The movie from studio Ghibli Whisper of the Heart is so beautiful I wish I can live there :(
Ghibli studio man....
One of the only happy tears that happened in my life is probably when I watched Howl's Moving Castle. The sound track, the beautiful animation... I just can't
Sailor moon. I watched it originally in high school and I'm still a huge fan, I would love to be in crystal Tokyo.
Hehe, good choice!
My fiancee is a huge Sailor Moon fan I took her to Hikawa shrine in japan last year. We saw a couple other local sailor moon locations too it was great. The day after I took her to the waterfall at the base of Tokyo tower and proposed to her.
Congratulations :')
Stargate SG1.
Just got to take a nap one time in a sarcophegus to fix everything. Enough to fix the major stuff, not enough to be turned into an asshole.
Narnia! I have read all 7 books multiple times over the years and get lost in the world each time.
Stardew Valley is the obvious choice, but I'll go with something more obscure and say Glie
Chilling farm life without worrying about rent and food. You even surviving without work anytime.

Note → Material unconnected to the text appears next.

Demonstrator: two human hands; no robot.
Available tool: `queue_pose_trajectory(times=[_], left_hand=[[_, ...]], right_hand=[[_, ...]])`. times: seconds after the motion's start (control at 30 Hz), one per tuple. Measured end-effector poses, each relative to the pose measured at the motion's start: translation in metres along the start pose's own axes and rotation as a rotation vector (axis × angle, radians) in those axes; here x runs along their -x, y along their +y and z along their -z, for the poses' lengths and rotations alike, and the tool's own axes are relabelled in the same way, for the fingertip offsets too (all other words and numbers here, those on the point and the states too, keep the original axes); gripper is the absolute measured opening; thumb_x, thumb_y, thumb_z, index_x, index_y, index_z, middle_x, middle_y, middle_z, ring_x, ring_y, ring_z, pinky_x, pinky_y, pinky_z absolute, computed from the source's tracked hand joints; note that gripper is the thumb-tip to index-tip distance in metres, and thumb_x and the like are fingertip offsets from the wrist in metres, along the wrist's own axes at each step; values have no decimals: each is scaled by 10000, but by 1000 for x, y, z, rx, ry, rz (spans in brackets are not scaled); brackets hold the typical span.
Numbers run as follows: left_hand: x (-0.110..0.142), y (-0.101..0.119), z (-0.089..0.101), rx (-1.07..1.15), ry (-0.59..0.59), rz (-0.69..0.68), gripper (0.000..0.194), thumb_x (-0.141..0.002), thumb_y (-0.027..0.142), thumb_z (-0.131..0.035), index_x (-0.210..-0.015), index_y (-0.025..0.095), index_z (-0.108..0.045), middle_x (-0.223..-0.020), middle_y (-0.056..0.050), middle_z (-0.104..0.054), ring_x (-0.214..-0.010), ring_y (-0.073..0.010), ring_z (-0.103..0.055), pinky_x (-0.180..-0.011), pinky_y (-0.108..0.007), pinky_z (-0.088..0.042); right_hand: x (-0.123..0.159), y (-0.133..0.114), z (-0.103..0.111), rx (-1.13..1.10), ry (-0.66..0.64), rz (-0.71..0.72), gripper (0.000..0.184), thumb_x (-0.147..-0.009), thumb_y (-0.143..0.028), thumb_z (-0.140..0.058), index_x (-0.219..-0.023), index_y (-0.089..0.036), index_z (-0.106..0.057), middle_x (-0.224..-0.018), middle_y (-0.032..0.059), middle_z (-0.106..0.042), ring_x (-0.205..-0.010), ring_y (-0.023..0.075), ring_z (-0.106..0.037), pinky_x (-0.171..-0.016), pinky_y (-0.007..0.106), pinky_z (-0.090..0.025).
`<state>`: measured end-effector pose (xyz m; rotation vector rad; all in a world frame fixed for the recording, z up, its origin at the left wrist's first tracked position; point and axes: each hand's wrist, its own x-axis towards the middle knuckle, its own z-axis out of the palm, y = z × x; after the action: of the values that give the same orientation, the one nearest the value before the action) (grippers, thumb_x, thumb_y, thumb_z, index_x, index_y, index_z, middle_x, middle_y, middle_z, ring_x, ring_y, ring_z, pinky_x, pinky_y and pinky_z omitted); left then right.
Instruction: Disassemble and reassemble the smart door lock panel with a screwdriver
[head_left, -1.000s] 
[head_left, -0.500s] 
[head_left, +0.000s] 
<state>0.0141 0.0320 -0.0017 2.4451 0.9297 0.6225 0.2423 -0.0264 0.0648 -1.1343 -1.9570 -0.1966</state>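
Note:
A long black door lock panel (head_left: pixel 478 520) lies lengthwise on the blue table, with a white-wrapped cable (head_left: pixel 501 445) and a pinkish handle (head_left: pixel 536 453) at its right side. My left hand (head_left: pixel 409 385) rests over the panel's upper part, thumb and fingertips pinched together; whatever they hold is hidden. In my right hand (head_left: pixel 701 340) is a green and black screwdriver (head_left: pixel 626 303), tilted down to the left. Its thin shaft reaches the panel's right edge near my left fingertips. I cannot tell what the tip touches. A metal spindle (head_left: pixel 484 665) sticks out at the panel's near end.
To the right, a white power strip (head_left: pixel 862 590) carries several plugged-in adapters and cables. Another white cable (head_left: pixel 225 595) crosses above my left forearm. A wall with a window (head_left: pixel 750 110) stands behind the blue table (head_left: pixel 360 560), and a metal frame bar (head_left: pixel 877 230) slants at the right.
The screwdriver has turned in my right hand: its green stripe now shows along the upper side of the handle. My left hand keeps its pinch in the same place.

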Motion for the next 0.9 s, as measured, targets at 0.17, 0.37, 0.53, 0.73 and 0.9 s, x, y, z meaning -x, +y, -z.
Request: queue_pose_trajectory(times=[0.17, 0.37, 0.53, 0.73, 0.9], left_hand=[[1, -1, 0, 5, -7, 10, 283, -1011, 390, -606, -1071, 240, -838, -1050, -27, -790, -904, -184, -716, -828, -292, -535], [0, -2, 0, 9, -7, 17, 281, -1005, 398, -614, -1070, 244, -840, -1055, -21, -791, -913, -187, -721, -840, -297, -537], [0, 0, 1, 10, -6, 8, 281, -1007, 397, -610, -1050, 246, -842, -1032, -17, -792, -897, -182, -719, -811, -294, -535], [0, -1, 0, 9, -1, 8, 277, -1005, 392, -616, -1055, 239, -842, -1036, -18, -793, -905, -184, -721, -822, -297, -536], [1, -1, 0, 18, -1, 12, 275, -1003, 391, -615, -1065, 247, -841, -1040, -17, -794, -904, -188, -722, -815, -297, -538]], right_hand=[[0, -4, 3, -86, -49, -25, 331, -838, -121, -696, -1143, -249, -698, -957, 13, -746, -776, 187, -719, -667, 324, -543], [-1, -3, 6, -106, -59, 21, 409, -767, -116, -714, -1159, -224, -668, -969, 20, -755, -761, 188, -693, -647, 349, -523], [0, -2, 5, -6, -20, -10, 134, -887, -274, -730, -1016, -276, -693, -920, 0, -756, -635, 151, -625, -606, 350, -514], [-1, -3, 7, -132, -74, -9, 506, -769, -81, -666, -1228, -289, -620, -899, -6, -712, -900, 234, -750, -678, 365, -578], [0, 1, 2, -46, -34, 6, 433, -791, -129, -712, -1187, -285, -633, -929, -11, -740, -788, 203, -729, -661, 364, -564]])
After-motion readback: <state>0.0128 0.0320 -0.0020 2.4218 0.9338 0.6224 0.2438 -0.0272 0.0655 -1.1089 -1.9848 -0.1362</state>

The world of Bluey and Friends.
I don't personally, but would you like to learn about reality shifting, where people really believe they can do this?
Stardew Valley, ATLA.
Tolkien's Arda, First Age, Beleriand.
Yes, I know the clock for it's utter destruction would be ticking. Still, the way it's described in the books has kept me yearning to see such vistas with my own eyes.
Discworld
Depends on context. Do I get fantastic powers or just regular "dump 'em in the middle of somewhere and let them figure it out"?
If the former, I gotta fix that Harry Potter world. It ticks me off.
If the latter, a version of reality where people stay true to their ideals and don't just spot random bullshit. It might be better, it might be worse, I want to see the difference.